La presencia de las camas solares en Francia parece tener los días contados. Luego de intensas investigaciones, la Agencia Nacional de Seguridad Sanitaria (Anses) pidió a los “poderes públicos que tomen todas las medidas para cesar la exposición de la población a los rayos UVA artificiales” ante el riesgo “demostrado” al que estas inducen para el desarrollo de cáncer

“Recomendamos suspender la actividad relacionada con el bronceado artificial, así como la venta de dispositivos que emitan rayos UVA con fines estéticos, especialmente a los particulares”, dijo a la agencia AFP Olivier Merckel, jefe de la unidad de evaluación de riesgos de Anses.

“No podemos esperar más”, subrayó Merckel. “Los datos científicos se acumulan, ya no hay duda, hay pruebas sólidas, el riesgo de cáncer está demostrado, hay cifras sobre los riesgos para los jóvenes, para el conjunto de la población, ahora estamos recomendando que las autoridades públicas actúen”, añadió.

De los 10.722 casos de melanoma maligno (el tipo de cáncer de piel más mortal detectado hasta la fecha) entre franceses de más de 30 años, en 2015, 382 podrían estar relacionados con el uso de cabinas y lámparas bronceadoras, según un reciente informe de la Anses.

Dermatólogos, la Academia Nacional de Medicina y varios senadores franceses solicitan desde 2015 que se prohíban estas cabinas, pero el gobierno ha hecho oídos sordos y se ha limitado a endurecer la reglamentación.
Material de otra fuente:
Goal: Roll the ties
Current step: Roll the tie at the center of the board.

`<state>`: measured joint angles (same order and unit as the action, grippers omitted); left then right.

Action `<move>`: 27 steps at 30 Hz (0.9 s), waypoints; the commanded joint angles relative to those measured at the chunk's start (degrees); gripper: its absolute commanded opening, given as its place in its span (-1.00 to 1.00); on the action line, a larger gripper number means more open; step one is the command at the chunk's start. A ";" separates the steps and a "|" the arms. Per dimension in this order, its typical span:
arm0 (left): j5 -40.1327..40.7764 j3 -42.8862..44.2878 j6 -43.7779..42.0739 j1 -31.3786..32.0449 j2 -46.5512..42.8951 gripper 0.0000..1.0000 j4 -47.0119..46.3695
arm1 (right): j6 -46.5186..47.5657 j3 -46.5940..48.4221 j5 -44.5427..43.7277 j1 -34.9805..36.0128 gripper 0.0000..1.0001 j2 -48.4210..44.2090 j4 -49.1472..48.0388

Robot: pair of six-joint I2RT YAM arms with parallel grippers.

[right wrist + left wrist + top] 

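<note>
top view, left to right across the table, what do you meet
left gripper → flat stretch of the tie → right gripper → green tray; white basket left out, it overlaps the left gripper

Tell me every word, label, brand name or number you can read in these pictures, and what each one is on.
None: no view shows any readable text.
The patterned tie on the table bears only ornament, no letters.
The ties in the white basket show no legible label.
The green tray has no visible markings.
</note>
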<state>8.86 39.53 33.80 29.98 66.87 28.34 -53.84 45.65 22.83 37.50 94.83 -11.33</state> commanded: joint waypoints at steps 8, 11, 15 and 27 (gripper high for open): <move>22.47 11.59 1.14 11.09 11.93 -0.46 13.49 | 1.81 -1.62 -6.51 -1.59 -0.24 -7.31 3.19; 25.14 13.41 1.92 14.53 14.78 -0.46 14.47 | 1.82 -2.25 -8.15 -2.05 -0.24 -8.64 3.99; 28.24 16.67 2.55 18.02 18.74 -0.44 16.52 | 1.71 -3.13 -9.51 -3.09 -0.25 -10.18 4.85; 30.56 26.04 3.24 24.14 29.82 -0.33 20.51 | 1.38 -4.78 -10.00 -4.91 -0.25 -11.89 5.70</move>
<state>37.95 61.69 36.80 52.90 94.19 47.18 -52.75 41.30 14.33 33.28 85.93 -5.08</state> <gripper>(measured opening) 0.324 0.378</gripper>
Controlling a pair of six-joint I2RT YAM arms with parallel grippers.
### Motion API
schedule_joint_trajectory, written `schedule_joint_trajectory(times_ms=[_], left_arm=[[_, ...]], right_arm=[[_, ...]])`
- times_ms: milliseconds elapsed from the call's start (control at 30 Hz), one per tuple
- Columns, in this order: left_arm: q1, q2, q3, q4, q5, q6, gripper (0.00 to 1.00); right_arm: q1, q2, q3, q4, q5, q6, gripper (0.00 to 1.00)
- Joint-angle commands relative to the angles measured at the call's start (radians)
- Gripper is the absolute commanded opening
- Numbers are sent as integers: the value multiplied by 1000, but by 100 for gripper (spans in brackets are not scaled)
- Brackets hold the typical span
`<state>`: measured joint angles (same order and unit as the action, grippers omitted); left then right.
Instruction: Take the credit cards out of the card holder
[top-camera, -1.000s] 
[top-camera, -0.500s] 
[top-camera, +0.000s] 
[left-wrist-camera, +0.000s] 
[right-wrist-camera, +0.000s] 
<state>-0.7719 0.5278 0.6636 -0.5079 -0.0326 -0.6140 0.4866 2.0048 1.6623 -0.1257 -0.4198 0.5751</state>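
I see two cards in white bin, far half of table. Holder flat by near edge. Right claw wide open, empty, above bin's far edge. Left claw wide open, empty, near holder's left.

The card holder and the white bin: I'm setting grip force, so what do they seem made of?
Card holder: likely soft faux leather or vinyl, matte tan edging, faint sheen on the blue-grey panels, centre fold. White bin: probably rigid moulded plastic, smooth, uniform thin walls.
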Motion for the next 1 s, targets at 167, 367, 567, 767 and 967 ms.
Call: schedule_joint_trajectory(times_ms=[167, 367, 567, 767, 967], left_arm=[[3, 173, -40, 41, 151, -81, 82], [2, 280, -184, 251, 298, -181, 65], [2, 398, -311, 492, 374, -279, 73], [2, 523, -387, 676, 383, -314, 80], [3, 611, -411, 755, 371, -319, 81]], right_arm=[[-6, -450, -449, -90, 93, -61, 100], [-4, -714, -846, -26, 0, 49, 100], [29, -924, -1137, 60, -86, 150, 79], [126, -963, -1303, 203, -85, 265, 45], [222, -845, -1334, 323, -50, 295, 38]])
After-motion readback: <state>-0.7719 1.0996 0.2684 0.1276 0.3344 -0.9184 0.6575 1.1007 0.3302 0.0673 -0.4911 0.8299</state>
Desde 2013 su uso está prohibido para menores de 18 años.

La Agencia Internacional de Investigación sobre el Cáncer clasificó en 2009 los aparatos de rayos UVA (lámparas o camas de bronceado) entre los agentes cancerígenos. Y, según Anses, “no se puede fijar ningún valor límite de radiación o dosis para proteger a los usuarios”.